The relationship between cortisol and psychiatric conditions follows a biphasic pattern that maps onto the allostatic load continuum. The largest meta-analysis to date — encompassing over 670 effect sizes across 361 studies — found that individuals with major depressive disorder show significantly elevated cortisol (d = 0.60) and ACTH (d = 0.28), with stronger effects in older adults, inpatients, and the melancholic subtype. This HPA axis hyperactivity is thought to arise from glucocorticoid receptor resistance that impairs negative feedback — a mechanism consistent with the frequently observed "non-suppression" on the dexamethasone suppression test.

Importantly, atypical depression shows the opposite pattern: hypocortisolism. Clinical burnout patients similarly exhibit functional hypocortisolism — significantly lower urinary free cortisol than healthy controls — a state that may emerge only at the most advanced stages of HPA axis exhaustion following a period of initial hypercortisolism.

3.4 Local Cortisol Amplification Drives Metabolic Syndrome

The link between cortisol and metabolic dysfunction is mediated not primarily by circulating levels but by local cortisol regeneration via 11β-hydroxysteroid dehydrogenase type 1 (11β-HSD1). Transgenic mice overexpressing 11β-HSD1 selectively in adipose tissue developed visceral obesity, insulin-resistant diabetes, and hyperlipidaemia — a complete metabolic syndrome phenotype — despite normal circulating glucocorticoid levels. In human obesity, 11β-HSD1 is elevated in adipose tissue, creating localised glucocorticoid excess even when serum cortisol appears normal.

This mechanism explains the striking overlap between Cushing's syndrome features (visceral adiposity, hypertension, dyslipidaemia, impaired glucose tolerance) and metabolic syndrome — and underscores why serum cortisol alone is an insufficient lens for evaluating glucocorticoid-related metabolic risk. Biomarkers such as the Biostarks Metabolic Health panel, which captures multiple facets of metabolic function, complement cortisol assessment in this context.

4. Measurement Methods and Their Caveats

Cortisol can be measured across four biological matrices, each capturing a distinct temporal dimension of HPA axis activity and presenting its own analytical challenges.

4.1 Serum Cortisol: The Clinical Standard With Critical Limitations

Serum total cortisol measured by automated immunoassay is the most widely used clinical test. Its critical limitation is that it measures both bound and free cortisol — and is therefore confounded by any condition that alters CBG or albumin levels.
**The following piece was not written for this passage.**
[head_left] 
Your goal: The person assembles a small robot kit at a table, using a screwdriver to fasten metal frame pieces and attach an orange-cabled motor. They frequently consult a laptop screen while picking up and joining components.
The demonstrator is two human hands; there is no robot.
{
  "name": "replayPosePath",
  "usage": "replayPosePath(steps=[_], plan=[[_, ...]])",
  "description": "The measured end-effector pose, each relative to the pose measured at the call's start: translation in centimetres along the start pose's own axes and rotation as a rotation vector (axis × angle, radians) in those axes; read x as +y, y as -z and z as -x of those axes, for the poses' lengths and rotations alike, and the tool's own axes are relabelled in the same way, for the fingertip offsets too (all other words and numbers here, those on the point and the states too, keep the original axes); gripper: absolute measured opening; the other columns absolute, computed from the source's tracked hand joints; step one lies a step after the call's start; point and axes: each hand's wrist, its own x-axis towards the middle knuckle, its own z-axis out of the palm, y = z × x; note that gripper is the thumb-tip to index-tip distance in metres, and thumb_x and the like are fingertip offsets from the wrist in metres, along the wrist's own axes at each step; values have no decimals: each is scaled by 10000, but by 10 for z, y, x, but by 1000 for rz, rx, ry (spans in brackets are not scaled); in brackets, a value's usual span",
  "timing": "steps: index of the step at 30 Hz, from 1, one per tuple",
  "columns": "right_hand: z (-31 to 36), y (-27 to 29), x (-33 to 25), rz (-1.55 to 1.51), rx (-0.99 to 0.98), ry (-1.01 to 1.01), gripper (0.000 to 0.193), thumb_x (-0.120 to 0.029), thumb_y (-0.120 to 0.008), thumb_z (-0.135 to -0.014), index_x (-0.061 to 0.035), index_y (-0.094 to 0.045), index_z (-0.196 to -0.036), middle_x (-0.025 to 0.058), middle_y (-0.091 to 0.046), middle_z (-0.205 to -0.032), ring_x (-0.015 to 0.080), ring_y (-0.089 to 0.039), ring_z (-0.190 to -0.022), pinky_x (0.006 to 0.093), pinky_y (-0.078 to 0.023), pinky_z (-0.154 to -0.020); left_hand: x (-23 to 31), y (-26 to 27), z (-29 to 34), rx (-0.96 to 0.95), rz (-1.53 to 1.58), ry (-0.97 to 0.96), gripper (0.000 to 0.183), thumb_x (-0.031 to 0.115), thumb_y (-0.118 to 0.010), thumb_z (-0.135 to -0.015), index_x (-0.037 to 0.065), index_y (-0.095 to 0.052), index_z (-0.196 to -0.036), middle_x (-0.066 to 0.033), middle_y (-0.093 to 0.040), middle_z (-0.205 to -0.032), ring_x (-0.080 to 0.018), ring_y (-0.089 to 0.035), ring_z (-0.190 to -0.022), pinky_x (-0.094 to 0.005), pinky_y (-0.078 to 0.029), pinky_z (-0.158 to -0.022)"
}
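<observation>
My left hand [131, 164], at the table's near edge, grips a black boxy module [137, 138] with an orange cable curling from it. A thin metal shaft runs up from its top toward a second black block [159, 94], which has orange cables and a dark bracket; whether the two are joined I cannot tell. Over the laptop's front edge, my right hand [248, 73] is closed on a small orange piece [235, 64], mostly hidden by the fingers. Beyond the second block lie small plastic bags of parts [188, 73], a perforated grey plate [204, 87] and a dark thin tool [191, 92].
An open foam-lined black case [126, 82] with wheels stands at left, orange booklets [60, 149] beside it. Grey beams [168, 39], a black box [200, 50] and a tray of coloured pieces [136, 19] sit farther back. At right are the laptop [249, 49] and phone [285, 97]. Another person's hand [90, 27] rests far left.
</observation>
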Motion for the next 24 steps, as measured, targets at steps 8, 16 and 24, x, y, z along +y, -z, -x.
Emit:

Liquid chromatography-tandem mass spectrometry (LC-MS/MS) offers superior specificity by chromatographically separating cortisol from structurally similar steroids before mass-specific detection, eliminating the antibody cross-reactivity inherent to immunoassays.

Immunoassays systematically overestimate cortisol relative to LC-MS/MS. Urinary free cortisol immunoassays show a mean positive bias of approximately 121–135%, and salivary immunoassay values typically run 2–2.5× higher than LC-MS/MS equivalents. This platform discordance has direct consequences for clinical thresholds applied to screening decisions.

Cross-reactivity is the second major immunoassay limitation. Prednisolone cross-reactivity ranges from 6% on some platforms to 55% on others. 11-Deoxycortisol — elevated in 21-hydroxylase deficiency or after metyrapone challenge — produces a clinically relevant 23% positive bias in certain immunoassay formats. Free cortisol can be calculated from total cortisol and CBG using validated equations, though modifications incorporating albumin improve accuracy in critical illness states.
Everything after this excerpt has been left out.